▸ What is required: Give again, exactly as written, each line of the material below starting at the line that contains "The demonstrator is" and ending at the line that contains "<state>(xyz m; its". Both ends count, and no other line does.

▸ Records shown:
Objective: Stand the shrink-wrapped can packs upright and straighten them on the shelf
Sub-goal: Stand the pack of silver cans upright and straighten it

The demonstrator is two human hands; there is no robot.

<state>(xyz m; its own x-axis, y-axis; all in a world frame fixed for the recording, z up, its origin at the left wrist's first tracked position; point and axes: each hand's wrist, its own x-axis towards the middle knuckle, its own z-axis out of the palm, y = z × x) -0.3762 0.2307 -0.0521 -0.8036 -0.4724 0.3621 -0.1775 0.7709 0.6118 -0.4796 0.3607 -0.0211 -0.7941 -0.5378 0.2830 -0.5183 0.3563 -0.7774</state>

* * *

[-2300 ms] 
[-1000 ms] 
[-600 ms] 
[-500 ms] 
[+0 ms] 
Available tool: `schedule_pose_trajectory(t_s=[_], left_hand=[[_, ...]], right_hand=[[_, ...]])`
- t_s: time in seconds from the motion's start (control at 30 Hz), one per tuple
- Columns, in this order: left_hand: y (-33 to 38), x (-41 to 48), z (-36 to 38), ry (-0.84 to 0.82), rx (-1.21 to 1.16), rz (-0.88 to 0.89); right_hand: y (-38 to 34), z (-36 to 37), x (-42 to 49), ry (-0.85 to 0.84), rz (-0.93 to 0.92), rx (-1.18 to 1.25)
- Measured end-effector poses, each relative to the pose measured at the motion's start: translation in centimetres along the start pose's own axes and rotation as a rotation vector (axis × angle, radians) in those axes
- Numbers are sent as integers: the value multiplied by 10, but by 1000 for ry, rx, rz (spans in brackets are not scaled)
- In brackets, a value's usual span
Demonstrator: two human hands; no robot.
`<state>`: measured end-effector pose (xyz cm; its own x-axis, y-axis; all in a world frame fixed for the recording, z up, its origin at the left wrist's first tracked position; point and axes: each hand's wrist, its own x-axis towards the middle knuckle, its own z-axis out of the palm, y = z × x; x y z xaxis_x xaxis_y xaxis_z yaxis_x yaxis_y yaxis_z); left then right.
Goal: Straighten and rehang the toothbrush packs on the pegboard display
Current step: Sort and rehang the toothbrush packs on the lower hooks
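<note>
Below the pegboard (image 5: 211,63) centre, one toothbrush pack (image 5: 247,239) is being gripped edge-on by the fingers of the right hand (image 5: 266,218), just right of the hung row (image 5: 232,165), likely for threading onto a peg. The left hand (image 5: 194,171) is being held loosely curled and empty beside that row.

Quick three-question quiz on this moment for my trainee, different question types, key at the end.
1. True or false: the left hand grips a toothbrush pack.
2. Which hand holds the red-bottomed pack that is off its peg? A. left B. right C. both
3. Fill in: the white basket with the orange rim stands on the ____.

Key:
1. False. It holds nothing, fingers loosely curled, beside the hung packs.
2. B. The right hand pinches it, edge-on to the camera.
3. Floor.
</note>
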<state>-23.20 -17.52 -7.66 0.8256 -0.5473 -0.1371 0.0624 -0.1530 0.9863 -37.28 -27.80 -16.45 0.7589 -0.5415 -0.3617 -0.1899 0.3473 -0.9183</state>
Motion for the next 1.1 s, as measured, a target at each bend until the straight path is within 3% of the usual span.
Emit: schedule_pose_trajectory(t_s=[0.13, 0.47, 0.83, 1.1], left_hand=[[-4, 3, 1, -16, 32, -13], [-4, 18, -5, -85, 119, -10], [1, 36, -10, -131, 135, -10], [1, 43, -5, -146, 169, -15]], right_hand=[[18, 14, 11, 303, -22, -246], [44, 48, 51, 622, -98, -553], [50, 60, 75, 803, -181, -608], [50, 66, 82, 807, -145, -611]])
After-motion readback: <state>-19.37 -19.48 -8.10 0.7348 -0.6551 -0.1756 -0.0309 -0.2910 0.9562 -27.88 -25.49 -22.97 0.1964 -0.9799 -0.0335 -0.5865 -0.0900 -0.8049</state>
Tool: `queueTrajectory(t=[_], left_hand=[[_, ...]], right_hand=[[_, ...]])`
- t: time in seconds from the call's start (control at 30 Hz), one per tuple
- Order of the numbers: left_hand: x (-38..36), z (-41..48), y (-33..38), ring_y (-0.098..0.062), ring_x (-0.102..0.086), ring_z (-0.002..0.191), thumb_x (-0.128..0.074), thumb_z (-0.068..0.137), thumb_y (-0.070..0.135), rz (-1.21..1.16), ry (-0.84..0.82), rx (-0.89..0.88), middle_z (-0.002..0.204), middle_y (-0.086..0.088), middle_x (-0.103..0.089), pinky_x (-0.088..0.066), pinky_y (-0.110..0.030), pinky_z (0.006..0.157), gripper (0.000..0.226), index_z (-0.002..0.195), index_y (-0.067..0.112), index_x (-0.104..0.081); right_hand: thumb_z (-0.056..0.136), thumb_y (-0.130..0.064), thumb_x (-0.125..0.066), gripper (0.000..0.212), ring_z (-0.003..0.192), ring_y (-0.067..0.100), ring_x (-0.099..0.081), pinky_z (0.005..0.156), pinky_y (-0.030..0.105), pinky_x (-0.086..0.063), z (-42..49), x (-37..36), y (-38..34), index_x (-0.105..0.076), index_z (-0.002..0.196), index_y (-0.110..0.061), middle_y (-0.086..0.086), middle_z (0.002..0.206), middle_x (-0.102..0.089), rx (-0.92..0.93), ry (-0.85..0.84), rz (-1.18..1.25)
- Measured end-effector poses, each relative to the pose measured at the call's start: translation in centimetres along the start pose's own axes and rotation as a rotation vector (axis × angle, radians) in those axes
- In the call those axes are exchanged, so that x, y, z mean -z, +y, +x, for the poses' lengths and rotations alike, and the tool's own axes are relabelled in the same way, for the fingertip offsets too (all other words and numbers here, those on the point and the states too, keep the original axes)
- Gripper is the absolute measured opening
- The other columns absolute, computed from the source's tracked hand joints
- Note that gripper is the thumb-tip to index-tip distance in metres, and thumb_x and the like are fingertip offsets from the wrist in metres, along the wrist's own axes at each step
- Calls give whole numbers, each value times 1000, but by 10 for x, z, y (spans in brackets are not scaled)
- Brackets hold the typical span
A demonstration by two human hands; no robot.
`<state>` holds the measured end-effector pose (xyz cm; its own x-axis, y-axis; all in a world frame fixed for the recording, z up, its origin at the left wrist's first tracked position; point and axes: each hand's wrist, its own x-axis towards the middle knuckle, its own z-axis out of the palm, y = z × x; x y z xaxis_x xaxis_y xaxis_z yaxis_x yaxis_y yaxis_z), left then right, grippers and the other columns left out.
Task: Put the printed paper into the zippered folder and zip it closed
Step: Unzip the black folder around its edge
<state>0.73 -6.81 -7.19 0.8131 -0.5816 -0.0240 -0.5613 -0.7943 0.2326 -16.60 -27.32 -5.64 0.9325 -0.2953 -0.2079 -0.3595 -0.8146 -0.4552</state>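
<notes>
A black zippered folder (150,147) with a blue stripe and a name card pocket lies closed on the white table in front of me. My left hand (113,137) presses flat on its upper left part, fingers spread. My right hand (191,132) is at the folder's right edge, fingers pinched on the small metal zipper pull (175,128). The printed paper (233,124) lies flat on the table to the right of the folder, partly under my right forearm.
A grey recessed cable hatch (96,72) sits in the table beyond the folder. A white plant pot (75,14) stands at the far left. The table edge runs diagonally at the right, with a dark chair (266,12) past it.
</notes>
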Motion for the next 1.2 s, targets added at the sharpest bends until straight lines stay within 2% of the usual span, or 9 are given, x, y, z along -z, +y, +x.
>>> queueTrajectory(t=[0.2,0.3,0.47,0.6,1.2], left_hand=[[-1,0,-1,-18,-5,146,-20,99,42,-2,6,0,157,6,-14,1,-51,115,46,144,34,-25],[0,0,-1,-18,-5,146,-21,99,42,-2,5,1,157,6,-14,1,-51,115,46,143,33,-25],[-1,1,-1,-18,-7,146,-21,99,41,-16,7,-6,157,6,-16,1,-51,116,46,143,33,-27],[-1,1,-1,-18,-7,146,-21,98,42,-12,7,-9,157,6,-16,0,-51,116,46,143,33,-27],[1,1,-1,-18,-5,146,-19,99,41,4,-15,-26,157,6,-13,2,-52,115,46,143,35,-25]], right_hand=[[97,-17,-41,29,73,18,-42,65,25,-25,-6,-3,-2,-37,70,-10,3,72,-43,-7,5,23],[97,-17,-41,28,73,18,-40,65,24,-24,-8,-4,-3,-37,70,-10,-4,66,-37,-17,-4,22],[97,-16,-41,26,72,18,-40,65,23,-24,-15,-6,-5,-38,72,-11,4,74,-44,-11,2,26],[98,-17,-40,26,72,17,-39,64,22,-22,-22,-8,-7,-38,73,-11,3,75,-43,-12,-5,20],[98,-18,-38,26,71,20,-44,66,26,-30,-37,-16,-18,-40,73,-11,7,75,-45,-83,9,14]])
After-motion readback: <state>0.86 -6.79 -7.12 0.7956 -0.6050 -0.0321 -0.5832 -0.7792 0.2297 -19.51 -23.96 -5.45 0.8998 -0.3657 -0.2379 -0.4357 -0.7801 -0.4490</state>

▸ Completed exercise:
The demonstrator is two human hands; there is no robot.

<state>(xyz m; its own x-axis, y-axis; all in a world frame fixed for the recording, z up, its origin at the left wrist's first tracked position; point and axes: each hand's wrist, its own x-axis towards the middle knuckle, its own z-axis out of the palm, y = z × x) -0.3762 0.2307 -0.0521 -0.8036 -0.4724 0.3621 -0.1775 0.7709 0.6118 -0.4796 0.3607 -0.0211 -0.7941 -0.5378 0.2830 -0.5183 0.3563 -0.7774</state>

Nothing further is needed for the exercise.